Bernardo Galvão

Bernardo Galvão

ML Engineer

Contact
Work Experience

2021-10-01 to Present

MLOps Engineer (Contractor):

Operationalized training cycles and deployments of machine learning models.

Developed Docker Swarm stacks for deployment of MLOps services, including a model registry (MLFlow); databases (Postgres and Redis); a reverse‐proxy (Traefik) with an authentication service; a workflow orchestrator (Prefect); Grafana and Prometheus.

Designed an on‐prem MLOps solution to provide end‐to‐end services for frictionless training, validation, deployment and monitoring of ML models based on Open‐Source software, including a CI/CD component for ML.

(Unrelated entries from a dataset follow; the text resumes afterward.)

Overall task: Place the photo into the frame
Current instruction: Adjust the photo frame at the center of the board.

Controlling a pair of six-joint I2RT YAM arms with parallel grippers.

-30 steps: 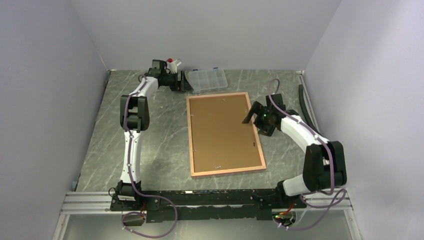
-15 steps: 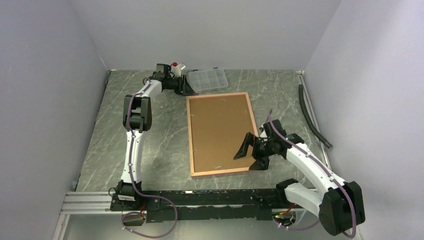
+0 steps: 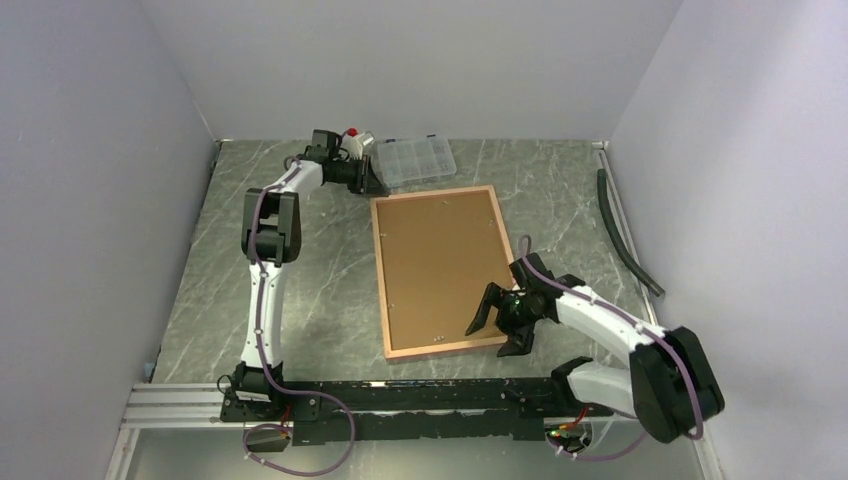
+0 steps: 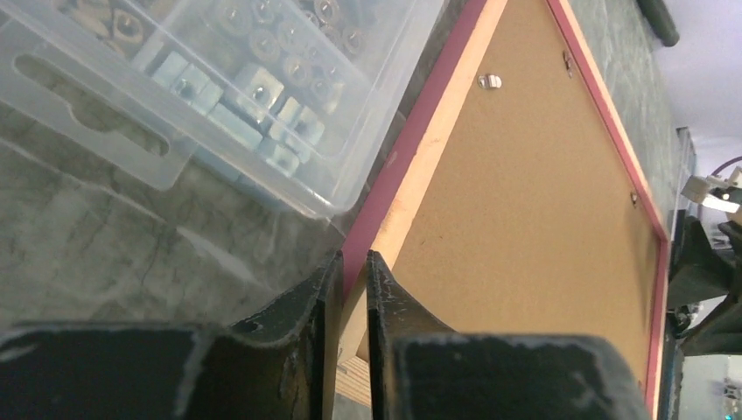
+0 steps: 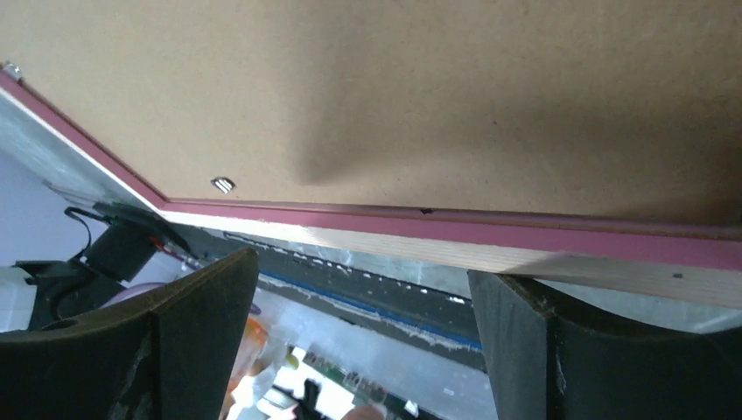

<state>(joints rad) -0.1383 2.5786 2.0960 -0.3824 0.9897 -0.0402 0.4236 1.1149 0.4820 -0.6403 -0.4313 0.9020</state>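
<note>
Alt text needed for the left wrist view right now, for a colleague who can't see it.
The left gripper pinches the pink corner edge of the frame, which lies face down with its brown backing board showing. A clear compartment box of metal parts sits close beside it.

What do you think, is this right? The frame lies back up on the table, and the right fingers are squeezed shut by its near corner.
Not quite. The right fingers are spread wide open, not squeezed shut. The right wrist view shows them far apart by the near corner of the frame. The rest is right: the frame lies back up on the table.
</note>
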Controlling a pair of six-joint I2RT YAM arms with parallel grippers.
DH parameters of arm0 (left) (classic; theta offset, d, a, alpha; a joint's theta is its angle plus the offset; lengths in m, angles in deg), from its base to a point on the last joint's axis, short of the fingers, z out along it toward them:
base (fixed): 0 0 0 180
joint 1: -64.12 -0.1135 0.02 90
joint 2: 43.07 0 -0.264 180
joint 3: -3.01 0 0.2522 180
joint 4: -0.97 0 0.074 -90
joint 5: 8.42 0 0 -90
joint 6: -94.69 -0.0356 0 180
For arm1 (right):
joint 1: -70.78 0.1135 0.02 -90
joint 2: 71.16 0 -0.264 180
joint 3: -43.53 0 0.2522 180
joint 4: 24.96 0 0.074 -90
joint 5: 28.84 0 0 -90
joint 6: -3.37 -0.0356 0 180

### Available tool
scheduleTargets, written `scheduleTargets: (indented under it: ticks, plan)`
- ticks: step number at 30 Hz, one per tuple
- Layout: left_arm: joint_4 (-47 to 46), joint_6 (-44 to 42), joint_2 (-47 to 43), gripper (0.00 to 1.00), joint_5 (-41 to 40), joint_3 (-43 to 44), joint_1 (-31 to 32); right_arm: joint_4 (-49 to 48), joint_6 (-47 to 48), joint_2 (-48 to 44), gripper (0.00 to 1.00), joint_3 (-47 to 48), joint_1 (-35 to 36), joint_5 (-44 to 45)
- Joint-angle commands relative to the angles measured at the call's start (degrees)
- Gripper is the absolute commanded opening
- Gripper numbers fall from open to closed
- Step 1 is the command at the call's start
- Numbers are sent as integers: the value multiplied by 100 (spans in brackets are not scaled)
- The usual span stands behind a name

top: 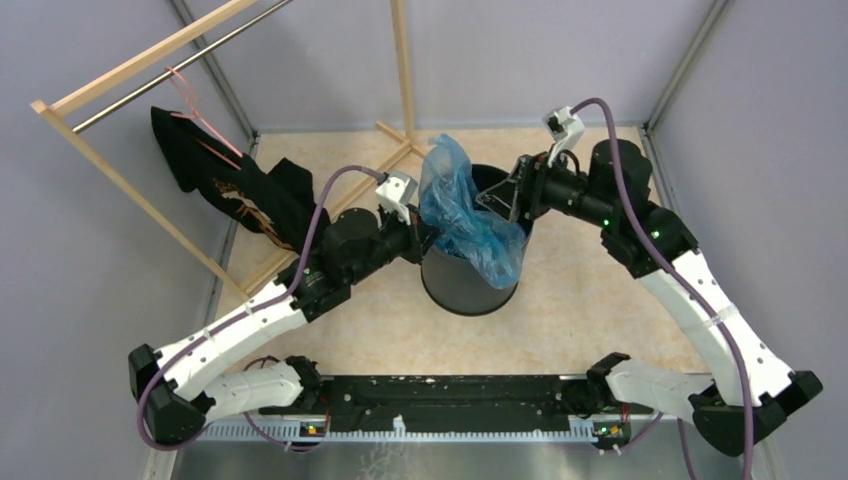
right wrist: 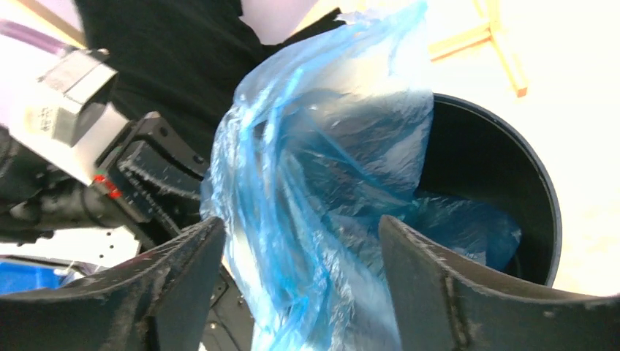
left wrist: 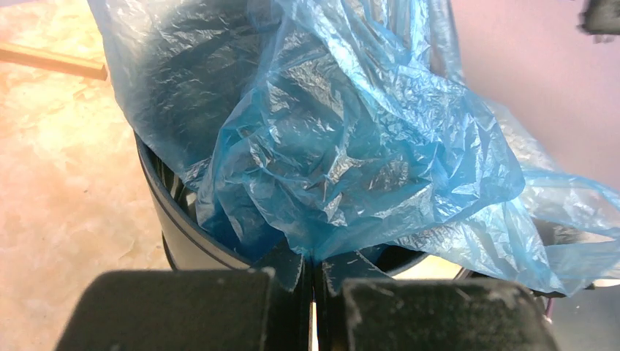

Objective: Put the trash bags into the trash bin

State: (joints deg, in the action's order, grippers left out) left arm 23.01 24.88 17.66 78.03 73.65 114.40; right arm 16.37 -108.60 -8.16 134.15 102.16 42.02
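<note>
The light-blue trash bag stands bunched up over the dark round trash bin, part inside it and part draped over its front rim. My left gripper is at the bin's left rim and is shut on an edge of the bag, over the bin's rim. My right gripper is open at the bin's right rim. In the right wrist view the bag hangs between its two spread fingers, and the bin's mouth lies behind.
A black garment hangs on a wooden rack at the back left. A wooden cross foot lies on the tan table just behind the bin. Grey walls close in the sides.
</note>
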Motion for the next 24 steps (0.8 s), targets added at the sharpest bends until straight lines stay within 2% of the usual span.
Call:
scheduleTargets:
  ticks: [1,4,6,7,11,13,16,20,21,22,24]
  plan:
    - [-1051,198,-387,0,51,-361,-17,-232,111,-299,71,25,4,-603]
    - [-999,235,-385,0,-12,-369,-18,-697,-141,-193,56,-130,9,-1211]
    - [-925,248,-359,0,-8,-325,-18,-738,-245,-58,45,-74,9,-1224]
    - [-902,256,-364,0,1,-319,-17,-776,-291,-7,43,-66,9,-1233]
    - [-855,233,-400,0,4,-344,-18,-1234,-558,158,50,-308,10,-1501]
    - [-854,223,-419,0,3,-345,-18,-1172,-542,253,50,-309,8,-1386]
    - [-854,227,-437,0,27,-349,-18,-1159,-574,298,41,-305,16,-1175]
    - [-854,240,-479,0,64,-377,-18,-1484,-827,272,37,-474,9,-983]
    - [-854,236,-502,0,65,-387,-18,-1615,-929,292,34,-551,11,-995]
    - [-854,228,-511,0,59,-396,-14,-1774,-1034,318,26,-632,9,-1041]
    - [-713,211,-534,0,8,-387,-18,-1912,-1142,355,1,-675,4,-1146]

Designed a workflow template using DVC for Data Scientists to confidently develop datasets and models with unit testing integrating a CI/CD pipeline written in GitLab CI/CD specification.

Developing a schema validation suite with Great Expectations to test data integrity from a Data Warehouse.

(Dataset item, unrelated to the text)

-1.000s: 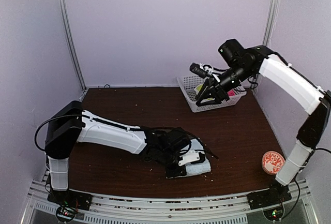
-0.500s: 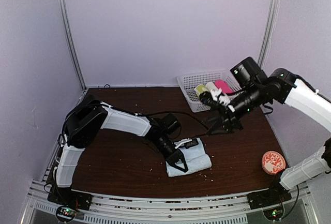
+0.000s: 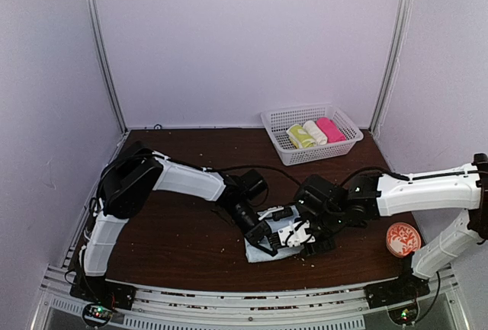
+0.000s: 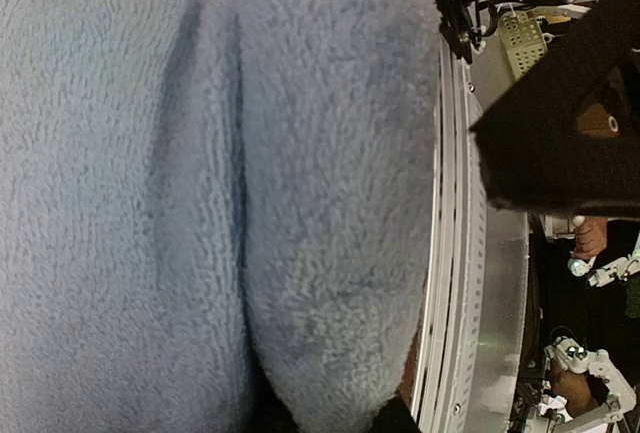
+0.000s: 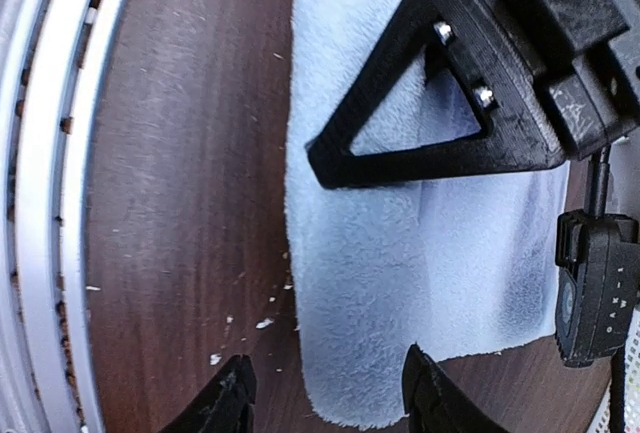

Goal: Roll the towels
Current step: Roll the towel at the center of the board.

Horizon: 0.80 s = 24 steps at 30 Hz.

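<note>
While low over the pale blue towel (image 5: 370,253), right tool (image 5: 330,393) apart; left tool (image 3: 263,241) on it, grip unclear.

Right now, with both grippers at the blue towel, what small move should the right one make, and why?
Probably ease the right gripper forward until its open fingers straddle the end of the towel. The left gripper seems to hold the rolled part, and that end lies free.

No readable text, label, brand or number in any view.
Small black box-shaped module (image 5: 592,288), right wrist view: faint pale marks, too small to read.
Round red-and-white disc (image 3: 402,238) on dark brown desk (image 3: 183,254): blurred ornamental pattern, no letters made out.
</note>
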Each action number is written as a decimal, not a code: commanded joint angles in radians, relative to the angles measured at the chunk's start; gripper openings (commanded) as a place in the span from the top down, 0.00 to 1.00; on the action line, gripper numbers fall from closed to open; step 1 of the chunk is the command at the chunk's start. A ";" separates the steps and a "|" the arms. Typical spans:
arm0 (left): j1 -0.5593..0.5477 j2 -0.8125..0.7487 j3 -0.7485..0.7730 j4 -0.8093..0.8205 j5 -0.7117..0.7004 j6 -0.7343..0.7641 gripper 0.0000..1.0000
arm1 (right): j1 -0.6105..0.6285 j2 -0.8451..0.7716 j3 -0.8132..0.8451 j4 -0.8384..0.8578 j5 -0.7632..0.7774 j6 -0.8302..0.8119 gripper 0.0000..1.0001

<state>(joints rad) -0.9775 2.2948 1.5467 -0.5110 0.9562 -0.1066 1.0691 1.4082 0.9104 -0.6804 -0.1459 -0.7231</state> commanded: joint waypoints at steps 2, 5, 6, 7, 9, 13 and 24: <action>-0.007 0.071 -0.027 -0.103 -0.073 0.002 0.84 | 0.024 0.060 -0.037 0.177 0.111 -0.003 0.46; -0.004 0.076 -0.018 -0.107 -0.078 0.002 0.84 | 0.027 0.096 -0.068 0.216 0.123 -0.012 0.45; -0.004 0.077 -0.017 -0.108 -0.081 0.002 0.84 | 0.026 0.107 -0.077 0.229 0.128 -0.016 0.46; -0.004 0.076 -0.016 -0.107 -0.084 0.002 0.84 | 0.027 0.121 -0.088 0.243 0.131 -0.020 0.46; -0.003 0.066 -0.018 -0.107 -0.095 0.003 0.80 | 0.026 0.148 -0.100 0.250 0.135 -0.020 0.49; 0.012 -0.007 -0.068 -0.056 -0.090 -0.006 0.68 | 0.026 0.187 -0.099 0.217 0.113 -0.015 0.65; 0.096 -0.460 -0.417 0.198 -0.429 -0.094 0.59 | -0.143 0.280 0.092 -0.067 -0.219 -0.086 0.84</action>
<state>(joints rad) -0.9089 1.9724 1.2114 -0.3820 0.7403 -0.1638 1.0092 1.6222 0.9424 -0.5282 -0.2089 -0.7536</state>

Wrote tests and GitLab CI pipelines for deployment of thoroughly tested models on their data and performance. Wrote Gitlab CI pipelines for automated deployment of Docker Stacks.

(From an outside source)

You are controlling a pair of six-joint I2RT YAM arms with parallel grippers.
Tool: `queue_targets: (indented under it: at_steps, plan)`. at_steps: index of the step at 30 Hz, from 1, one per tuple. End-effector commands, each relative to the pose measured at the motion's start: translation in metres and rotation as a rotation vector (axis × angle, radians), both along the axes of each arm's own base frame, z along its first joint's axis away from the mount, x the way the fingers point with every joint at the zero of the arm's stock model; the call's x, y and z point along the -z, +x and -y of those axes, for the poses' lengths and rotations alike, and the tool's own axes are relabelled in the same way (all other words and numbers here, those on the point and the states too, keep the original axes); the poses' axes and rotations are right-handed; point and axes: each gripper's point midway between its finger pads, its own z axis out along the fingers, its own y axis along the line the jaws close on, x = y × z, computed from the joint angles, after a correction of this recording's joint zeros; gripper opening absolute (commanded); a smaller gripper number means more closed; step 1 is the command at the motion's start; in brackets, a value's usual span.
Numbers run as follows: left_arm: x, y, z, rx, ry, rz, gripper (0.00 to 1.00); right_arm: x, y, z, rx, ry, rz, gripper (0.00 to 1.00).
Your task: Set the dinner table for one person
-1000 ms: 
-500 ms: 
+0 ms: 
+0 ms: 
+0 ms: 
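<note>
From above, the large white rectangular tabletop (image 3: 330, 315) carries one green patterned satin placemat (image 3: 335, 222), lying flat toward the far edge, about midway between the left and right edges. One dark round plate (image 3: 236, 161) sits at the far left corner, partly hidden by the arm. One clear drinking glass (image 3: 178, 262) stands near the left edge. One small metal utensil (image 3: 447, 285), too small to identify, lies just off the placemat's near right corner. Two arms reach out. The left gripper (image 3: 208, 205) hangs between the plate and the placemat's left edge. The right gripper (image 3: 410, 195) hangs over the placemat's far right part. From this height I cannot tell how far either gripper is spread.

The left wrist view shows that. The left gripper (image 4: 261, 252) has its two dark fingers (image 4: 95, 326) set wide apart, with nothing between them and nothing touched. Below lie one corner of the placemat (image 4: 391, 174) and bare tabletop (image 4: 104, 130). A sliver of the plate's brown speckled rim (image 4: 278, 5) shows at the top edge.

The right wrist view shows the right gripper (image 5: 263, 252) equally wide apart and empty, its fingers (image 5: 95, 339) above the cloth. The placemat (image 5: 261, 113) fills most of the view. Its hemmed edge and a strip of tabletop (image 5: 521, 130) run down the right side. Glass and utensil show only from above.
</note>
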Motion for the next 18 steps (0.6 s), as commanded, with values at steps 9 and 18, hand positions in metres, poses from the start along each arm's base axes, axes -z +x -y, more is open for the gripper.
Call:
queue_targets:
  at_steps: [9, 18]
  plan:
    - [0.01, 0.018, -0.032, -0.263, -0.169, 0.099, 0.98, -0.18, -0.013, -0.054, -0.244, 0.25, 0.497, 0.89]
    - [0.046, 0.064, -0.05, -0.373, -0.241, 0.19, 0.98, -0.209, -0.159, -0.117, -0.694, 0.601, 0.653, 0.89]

Deployed a Kubernetes cluster including Istio Ingress Gateway and Seldon CRDs for model deployment and monitoring.

Optimized performance of data queries and transformations using optimized memory formats Apache Arrow and DuckDB.

2020-01-01 to 2021-07-01

Research Fellow:

Deployed MLFlow server for experiment tracking and experiment data collection.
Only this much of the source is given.